◆ Assignment:
Reproduce exactly the lines that run from the start of the records below to the line with "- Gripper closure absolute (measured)", inclusive.

◆ Records for processing:
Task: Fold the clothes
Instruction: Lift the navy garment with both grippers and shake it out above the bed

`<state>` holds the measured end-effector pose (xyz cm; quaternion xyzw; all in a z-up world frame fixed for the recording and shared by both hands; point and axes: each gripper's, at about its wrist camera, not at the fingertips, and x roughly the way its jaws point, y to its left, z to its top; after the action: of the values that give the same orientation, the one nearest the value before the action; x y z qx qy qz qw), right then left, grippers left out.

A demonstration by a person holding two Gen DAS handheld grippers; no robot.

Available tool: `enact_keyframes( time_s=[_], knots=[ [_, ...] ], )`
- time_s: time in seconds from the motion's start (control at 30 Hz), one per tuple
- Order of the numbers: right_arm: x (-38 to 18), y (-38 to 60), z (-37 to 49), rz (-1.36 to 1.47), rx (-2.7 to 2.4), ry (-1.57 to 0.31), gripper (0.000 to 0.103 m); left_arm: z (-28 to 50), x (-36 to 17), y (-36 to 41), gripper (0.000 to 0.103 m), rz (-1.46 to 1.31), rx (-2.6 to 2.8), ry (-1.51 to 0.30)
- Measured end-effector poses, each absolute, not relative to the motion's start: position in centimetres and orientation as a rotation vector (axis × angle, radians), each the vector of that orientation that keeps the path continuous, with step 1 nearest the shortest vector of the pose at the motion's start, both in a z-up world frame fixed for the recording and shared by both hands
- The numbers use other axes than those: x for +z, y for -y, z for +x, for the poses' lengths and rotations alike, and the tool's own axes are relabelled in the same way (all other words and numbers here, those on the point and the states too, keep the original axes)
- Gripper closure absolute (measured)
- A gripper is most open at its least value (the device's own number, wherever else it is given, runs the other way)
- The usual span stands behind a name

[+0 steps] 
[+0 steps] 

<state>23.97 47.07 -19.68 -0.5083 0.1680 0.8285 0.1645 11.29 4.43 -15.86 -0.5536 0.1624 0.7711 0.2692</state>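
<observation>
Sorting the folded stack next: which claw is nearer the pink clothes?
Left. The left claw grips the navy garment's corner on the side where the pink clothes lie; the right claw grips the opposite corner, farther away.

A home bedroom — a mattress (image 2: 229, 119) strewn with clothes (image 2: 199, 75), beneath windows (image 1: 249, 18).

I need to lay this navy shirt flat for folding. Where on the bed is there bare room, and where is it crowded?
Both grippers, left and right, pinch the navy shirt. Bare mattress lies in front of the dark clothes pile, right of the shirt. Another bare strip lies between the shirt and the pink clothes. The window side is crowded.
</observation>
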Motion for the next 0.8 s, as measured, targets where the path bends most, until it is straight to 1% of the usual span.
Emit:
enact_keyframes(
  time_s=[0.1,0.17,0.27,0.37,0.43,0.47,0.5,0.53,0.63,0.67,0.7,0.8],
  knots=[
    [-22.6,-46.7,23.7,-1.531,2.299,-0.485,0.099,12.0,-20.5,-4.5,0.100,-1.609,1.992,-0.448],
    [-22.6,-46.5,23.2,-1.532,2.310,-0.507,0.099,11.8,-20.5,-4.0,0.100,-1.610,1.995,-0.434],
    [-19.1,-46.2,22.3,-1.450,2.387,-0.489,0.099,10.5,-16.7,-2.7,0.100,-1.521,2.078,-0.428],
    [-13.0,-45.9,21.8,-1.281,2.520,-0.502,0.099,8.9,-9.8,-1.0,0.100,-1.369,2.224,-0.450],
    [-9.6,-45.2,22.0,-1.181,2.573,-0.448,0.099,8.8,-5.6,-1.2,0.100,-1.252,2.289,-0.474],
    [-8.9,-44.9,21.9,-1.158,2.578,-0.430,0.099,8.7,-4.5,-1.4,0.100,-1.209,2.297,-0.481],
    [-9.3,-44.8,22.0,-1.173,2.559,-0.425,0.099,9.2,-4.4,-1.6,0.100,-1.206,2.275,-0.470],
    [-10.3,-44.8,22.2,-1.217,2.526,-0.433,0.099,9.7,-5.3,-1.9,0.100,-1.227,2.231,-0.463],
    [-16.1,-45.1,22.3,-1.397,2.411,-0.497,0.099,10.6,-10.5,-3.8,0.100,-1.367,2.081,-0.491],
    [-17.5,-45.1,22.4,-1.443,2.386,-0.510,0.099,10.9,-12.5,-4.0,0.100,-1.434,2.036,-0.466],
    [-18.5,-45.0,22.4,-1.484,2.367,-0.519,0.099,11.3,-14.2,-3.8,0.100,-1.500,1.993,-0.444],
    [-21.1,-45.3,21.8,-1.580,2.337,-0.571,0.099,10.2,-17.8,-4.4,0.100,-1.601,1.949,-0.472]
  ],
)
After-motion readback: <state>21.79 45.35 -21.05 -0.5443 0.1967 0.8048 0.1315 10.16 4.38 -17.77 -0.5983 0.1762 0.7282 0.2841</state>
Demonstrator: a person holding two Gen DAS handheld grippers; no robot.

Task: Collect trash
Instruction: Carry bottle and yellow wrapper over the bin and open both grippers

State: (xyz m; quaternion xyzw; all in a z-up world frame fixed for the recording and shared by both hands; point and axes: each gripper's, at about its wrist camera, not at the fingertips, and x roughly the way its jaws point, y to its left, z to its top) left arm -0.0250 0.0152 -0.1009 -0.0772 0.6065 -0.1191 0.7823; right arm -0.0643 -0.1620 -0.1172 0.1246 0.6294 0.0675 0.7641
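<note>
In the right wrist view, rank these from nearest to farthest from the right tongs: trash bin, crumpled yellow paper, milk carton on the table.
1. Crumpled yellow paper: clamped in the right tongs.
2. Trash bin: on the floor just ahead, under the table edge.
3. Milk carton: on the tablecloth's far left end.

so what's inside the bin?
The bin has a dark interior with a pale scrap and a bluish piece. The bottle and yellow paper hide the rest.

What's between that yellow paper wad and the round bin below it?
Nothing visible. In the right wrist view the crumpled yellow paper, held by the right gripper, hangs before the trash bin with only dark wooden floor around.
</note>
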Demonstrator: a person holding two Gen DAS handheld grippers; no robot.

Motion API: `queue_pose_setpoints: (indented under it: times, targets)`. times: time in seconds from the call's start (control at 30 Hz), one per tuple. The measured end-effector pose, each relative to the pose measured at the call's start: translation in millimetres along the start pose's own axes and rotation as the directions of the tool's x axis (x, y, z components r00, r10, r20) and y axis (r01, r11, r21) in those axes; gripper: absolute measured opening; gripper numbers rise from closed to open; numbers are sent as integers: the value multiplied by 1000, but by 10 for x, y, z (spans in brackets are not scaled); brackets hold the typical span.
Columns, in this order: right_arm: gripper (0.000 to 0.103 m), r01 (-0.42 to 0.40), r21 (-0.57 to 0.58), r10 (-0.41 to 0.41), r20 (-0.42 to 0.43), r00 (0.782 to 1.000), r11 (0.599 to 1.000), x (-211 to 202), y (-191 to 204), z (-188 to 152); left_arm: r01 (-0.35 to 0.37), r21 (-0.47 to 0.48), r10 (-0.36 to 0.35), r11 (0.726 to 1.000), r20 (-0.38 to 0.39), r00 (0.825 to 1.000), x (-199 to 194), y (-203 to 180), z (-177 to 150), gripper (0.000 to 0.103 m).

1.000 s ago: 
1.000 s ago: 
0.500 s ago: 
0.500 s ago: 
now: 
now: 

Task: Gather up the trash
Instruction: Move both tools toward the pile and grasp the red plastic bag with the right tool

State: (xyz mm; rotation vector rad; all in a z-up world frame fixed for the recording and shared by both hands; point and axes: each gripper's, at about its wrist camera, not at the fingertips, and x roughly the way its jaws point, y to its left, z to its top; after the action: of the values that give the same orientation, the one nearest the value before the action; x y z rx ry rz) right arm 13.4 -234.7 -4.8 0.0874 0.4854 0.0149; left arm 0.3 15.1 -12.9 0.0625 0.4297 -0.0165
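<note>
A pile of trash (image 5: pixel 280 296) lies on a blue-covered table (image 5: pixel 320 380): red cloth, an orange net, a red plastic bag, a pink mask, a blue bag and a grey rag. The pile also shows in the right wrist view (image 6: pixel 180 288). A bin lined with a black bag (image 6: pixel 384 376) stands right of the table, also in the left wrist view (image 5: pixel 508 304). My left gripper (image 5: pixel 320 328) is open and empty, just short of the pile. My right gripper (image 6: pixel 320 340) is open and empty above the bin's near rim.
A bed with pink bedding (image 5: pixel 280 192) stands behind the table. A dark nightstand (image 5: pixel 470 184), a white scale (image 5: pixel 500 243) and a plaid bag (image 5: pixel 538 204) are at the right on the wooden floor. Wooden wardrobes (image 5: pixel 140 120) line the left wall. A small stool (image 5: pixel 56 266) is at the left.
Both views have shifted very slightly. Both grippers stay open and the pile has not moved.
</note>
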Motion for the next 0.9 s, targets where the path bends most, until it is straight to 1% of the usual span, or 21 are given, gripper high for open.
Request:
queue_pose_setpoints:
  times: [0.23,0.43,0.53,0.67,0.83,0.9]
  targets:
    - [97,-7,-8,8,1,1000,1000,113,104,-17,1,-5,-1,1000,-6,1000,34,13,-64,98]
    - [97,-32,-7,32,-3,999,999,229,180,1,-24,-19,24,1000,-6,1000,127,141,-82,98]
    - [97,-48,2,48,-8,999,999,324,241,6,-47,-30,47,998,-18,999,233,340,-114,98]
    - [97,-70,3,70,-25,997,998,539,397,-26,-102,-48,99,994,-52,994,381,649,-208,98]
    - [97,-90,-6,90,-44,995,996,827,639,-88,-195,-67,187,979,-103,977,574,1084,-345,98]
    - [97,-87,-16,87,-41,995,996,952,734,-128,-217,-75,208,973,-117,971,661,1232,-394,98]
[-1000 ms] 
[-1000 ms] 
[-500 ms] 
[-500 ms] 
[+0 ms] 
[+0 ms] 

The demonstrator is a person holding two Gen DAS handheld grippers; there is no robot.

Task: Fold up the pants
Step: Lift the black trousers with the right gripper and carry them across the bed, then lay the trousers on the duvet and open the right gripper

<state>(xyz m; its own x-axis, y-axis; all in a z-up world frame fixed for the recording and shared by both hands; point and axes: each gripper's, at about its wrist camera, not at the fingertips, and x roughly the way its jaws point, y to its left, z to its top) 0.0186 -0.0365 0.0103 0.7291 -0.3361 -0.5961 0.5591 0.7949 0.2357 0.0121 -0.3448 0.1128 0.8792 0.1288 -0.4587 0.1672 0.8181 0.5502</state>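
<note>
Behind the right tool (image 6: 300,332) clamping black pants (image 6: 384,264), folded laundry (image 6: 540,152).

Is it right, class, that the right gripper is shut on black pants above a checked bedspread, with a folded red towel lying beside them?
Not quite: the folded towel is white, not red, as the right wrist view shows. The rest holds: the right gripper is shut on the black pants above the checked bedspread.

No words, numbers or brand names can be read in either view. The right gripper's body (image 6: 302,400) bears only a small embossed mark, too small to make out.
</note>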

◆ Exercise solution:
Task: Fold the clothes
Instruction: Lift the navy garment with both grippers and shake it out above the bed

`<state>` holds the measured end-effector pose (xyz cm; quaternion xyzw; all in a z-up world frame fixed for the recording and shared by both hands; point and axes: each gripper's, at about its wrist camera, not at the fingertips, and x roughly the way its jaws point, y to its left, z to its top; after the action: of the values that give the same orientation, the one nearest the value before the action; x y z qx qy qz qw), right then left, grippers left out.

A demonstration by a person holding two Gen DAS handheld grippers; no robot.

Available tool: `enact_keyframes( time_s=[_], knots=[ [_, ...] ], )`
- time_s: time in seconds from the motion's start (control at 30 Hz), one per tuple
- Order of the numbers: right_arm: x (-38 to 18), y (-38 to 60), z (-37 to 49), rz (-1.36 to 1.47), rx (-2.7 to 2.4), ry (-1.57 to 0.31), gripper (0.000 to 0.103 m); left_arm: z (-28 to 50), x (-36 to 17), y (-36 to 41), gripper (0.000 to 0.103 m), rz (-1.46 to 1.31), rx (-2.6 to 2.8), ry (-1.51 to 0.30)
- Measured end-effector poses, each absolute, not relative to the motion's start: position in centimetres and orientation as a rotation vector (axis × angle, radians), each the vector of that orientation that keeps the path continuous, with step 1 nearest the shortest vector of the pose at the motion's start, both in a z-up world frame fixed for the recording and shared by both hands
- The numbers use other axes than those: x for +z, y for -y, z for +x, for the poses' lengths and rotations alike, and the tool's own axes are relabelled in the same way (all other words and numbers here, those on the point and the states too, keep the original axes)
- Gripper closure absolute (measured)

The answer given above is complete.